13 May 2021 - 25 May 2021

Foreign donations continue to pour into India, but regulatory hurdles remain. Japan’s NTT pledged US$3 million; Thermo Fisher Scientific pledged US$10 million; and Silicon Valley tech leaders have organized relief, including Ethereum’s Co-Founder Vitalik Buterin who donated over US$1 billion in cryptocurrencies to the India Covid Crypto Relief Fund. The New York Times underscored ongoing concerns that India’s strict regulations on foreign funding are inhibiting donations at a time of dire need. Even crypto donations such as Buterin’s are facing legal hurdles under current FCRA regulations.
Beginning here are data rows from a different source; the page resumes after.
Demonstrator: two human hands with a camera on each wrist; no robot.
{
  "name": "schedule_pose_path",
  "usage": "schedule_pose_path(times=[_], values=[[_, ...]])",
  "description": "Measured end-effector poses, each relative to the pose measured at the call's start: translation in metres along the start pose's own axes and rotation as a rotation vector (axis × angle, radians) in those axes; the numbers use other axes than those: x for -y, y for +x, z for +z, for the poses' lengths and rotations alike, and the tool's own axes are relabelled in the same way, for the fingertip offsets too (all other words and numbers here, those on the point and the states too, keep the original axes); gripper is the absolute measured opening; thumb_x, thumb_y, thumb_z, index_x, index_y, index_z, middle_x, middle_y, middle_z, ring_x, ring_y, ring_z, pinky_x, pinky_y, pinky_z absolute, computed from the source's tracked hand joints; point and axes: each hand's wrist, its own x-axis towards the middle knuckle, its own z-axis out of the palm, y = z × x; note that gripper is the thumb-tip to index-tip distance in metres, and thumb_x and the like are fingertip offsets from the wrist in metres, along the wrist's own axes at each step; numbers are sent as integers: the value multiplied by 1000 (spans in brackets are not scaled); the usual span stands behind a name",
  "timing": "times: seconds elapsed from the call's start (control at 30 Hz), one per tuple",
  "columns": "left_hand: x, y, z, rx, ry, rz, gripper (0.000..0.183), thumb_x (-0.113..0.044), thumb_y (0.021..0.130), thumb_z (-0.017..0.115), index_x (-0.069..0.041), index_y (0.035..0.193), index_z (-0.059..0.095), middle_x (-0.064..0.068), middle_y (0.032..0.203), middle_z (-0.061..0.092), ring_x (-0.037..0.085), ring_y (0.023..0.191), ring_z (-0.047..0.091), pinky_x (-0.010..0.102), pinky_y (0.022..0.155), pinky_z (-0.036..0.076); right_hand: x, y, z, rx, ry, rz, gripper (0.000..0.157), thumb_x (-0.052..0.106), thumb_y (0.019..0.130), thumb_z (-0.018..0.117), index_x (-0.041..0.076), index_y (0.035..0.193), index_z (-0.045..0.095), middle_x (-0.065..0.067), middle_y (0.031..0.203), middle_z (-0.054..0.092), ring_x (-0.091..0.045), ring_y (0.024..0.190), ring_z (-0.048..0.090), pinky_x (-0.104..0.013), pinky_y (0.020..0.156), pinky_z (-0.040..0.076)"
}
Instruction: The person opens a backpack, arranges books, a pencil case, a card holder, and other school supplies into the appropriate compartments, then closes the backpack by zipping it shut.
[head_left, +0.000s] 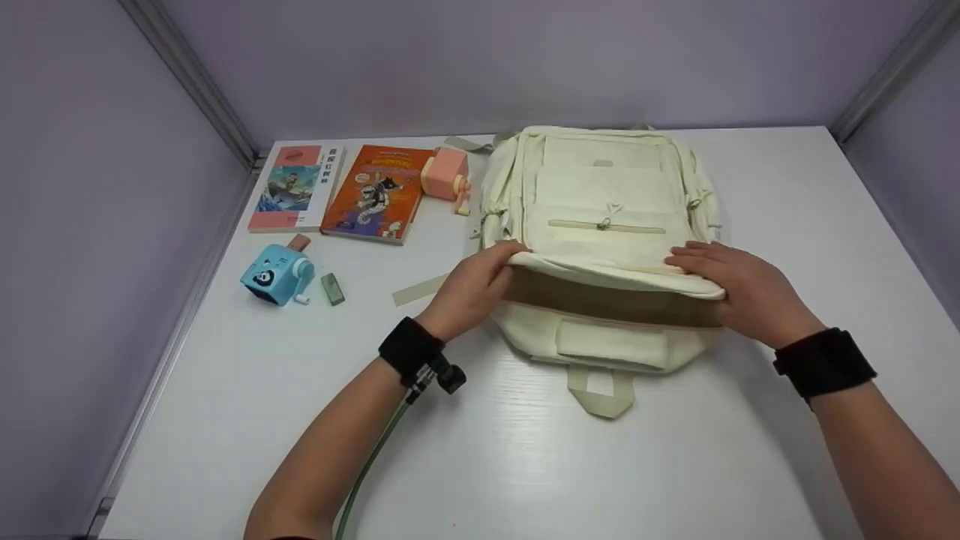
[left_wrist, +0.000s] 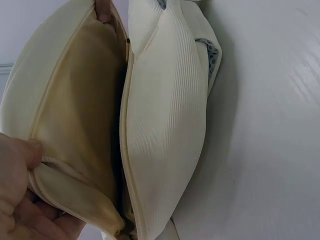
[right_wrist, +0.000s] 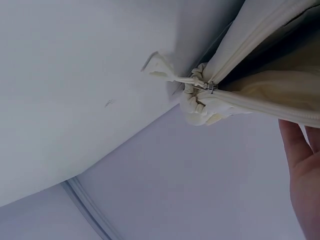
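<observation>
A cream backpack (head_left: 577, 180) lies front side up on the white table, its top handle toward me. Its main compartment gapes, showing a tan lining (left_wrist: 80, 95). My left hand (head_left: 474, 289) grips the left end of the raised flap edge, with the thumb on the lining side and the fingers behind. At the other end, my right hand (head_left: 754, 294) holds the same edge, its fingers (right_wrist: 295, 142) spread on the outer face. A zipper pull (right_wrist: 211, 87) sits at the corner of the opening.
Left of the backpack lie a pink-and-white book (head_left: 289, 191), an orange book (head_left: 379, 195), a pink crank sharpener (head_left: 446, 176), a blue crank sharpener (head_left: 274, 276), a small green block (head_left: 332, 289) and a small reddish-brown block (head_left: 298, 242). Pale walls enclose the table.
</observation>
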Motion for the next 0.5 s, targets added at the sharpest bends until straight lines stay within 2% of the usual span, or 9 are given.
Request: schedule_pose_path(times=[0.17,0.3,0.5], values=[[3,3,-4,-3,8,-7,32,-12,108,49,-17,137,62,-2,139,62,11,132,52,31,108,41,10,3,-3,-69,-26,53,75,-26,62,74,6,129,67,-15,129,68,-37,117,64,-54,88,51],[5,10,-8,-51,23,-20,32,-12,108,51,-16,137,63,0,140,61,13,133,52,30,110,39,20,9,-8,-118,-63,46,54,-18,70,75,3,119,69,-14,115,73,-35,105,69,-52,80,55],[7,24,-12,-132,38,-61,30,-17,108,53,-16,135,65,0,137,63,12,131,53,30,108,41,34,18,-14,-165,-120,79,37,-8,76,72,7,110,71,-10,101,75,-31,92,72,-49,66,55]])
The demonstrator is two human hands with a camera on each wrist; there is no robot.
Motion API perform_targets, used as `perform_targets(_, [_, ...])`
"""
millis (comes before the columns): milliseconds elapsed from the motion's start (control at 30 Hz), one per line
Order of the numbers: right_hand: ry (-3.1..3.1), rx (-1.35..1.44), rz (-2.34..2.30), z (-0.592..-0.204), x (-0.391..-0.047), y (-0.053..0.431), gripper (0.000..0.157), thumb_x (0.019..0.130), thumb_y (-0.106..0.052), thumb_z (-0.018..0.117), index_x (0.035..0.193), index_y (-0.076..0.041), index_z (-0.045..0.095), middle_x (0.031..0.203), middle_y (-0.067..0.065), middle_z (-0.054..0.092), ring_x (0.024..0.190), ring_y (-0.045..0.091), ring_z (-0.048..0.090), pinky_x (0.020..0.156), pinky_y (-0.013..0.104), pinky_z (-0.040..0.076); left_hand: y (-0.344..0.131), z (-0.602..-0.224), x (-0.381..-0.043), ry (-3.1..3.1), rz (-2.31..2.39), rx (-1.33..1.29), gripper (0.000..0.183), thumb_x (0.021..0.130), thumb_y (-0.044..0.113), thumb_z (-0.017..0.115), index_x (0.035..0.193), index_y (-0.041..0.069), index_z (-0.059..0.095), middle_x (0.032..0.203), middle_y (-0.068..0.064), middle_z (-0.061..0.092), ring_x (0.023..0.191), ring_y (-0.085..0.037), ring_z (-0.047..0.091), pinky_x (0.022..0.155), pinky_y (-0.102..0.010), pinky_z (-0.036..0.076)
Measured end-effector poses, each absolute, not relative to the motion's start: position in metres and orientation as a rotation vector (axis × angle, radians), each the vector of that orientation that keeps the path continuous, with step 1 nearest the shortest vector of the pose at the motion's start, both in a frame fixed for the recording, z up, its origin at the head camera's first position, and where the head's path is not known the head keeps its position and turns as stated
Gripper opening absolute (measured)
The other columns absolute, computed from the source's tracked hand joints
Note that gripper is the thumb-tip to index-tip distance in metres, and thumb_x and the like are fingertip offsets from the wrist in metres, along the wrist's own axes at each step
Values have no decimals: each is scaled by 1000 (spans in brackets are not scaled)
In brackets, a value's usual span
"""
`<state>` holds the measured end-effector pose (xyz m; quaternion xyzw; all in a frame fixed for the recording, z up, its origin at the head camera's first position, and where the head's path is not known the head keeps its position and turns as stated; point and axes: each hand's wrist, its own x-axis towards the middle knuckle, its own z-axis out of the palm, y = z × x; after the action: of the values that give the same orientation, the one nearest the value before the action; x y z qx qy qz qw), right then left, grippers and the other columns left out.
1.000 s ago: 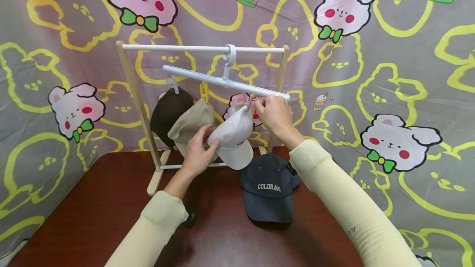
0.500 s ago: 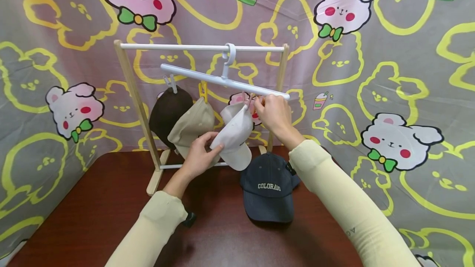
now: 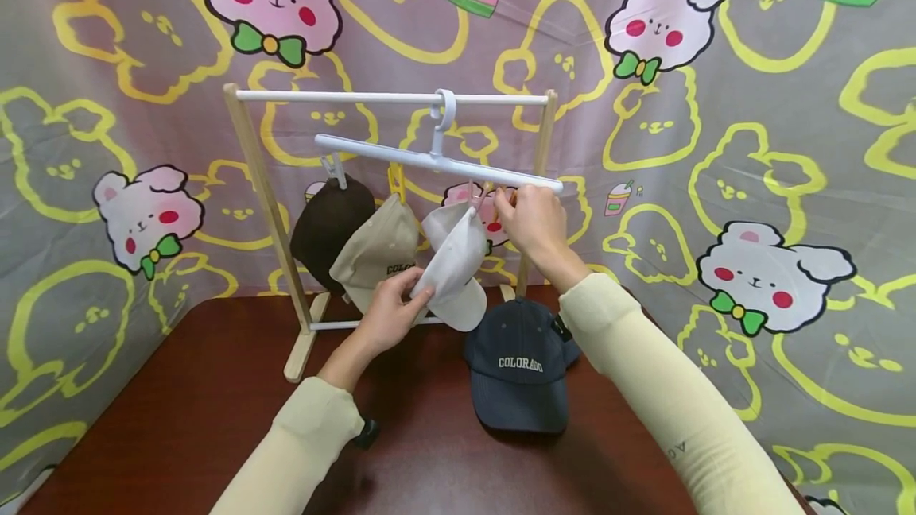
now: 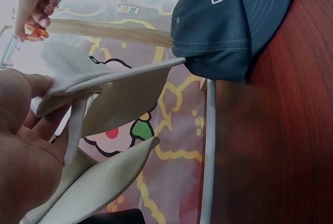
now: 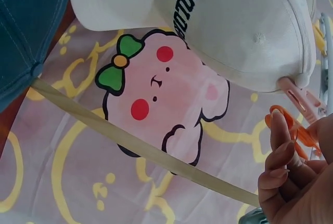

While international support is critical, India Development Review’s Co-Founder and CEO Smarinita Shetty highlights how media attention on India’s lack of oxygen has skewed donor priorities, noting that humanitarian relief is still the need of the hour.

Domestic and international donors step in to aid Nepal as it battles a resurgence of Covid-19. The Chaudhary Foundation, affiliated with the Chaudhary Group, has pledged over US$1.5 million to help combat the second wave. The Foundation is also setting up an ICU ward and oxygen plant in the country’s largest government hospital, as well as importing and distributing oxygen concentrators. Gorkha Brewery joined hands with Singapore’s Lotus Life Foundation, MiRXES Pvt Ltd and Temasek Foundation to provide emergency medical supplies, including ventilators and oximeters, worth over रू200 million (approximately US$1.7 million). Temasek Foundation has also supplied 10,000 Covid-19 test kits.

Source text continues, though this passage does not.